━━ STUDY MATERIAL ━━

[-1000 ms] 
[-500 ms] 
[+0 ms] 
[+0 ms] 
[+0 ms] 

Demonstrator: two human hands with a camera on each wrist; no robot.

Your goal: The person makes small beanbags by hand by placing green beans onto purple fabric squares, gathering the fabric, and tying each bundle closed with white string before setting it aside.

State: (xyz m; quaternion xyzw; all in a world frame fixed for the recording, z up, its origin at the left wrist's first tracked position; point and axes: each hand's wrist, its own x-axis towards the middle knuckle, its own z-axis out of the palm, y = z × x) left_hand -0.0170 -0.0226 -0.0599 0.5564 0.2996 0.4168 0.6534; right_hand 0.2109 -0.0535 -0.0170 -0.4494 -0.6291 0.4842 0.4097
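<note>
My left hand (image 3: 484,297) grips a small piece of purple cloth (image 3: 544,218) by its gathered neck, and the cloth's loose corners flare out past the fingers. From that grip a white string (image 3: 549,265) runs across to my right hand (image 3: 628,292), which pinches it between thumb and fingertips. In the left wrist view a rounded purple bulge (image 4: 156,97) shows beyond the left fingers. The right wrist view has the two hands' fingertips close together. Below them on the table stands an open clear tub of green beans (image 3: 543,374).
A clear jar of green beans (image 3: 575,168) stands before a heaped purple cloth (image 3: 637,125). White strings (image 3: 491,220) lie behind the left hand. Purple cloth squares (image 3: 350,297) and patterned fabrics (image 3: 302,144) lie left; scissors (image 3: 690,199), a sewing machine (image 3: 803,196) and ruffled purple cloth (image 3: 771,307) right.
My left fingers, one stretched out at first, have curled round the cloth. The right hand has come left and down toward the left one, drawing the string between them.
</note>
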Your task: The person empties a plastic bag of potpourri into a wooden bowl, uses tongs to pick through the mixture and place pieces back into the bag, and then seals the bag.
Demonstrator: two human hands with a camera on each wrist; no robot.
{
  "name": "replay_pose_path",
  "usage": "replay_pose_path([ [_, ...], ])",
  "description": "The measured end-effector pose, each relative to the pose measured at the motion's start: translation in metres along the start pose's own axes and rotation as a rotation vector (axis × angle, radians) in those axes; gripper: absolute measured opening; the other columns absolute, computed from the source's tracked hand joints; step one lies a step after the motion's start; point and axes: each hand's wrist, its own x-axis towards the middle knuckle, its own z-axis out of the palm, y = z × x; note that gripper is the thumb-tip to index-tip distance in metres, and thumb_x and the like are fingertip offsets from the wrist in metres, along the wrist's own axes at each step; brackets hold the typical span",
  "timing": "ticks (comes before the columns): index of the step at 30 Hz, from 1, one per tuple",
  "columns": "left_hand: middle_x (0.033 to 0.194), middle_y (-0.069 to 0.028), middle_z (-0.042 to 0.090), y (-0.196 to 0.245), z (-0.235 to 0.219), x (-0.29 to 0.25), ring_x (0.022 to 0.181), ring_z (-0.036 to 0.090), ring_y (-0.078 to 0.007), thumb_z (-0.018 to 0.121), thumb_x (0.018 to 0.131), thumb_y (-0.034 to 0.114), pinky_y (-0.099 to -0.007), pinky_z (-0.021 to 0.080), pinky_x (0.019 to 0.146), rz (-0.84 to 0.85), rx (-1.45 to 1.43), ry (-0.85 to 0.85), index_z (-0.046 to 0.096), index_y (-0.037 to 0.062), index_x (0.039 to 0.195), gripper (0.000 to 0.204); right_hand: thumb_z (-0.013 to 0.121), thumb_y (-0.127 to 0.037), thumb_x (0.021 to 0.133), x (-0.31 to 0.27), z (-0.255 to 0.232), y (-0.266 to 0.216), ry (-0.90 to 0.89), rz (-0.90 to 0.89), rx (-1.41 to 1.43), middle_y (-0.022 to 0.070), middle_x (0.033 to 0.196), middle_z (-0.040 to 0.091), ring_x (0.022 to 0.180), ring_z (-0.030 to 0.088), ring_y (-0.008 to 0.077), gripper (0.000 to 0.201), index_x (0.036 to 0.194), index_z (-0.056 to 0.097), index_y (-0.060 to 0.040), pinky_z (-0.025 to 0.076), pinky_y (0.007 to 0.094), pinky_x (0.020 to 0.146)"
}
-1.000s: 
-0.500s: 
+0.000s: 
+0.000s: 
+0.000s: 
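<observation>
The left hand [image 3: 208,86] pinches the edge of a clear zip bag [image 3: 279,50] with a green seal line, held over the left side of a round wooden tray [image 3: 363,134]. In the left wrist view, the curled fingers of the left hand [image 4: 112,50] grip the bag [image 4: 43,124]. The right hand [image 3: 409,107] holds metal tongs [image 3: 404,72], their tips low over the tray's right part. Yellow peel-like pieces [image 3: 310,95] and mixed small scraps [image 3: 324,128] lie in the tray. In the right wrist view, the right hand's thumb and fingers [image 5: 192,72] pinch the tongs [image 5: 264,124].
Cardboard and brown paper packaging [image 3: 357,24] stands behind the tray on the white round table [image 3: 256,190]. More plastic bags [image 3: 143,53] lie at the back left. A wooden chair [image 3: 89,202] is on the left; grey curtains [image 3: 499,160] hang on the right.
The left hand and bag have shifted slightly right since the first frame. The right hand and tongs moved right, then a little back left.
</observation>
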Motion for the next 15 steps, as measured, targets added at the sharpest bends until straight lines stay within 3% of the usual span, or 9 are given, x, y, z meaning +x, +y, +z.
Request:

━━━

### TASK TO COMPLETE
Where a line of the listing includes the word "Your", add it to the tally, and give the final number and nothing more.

### RESPONSE AREA
2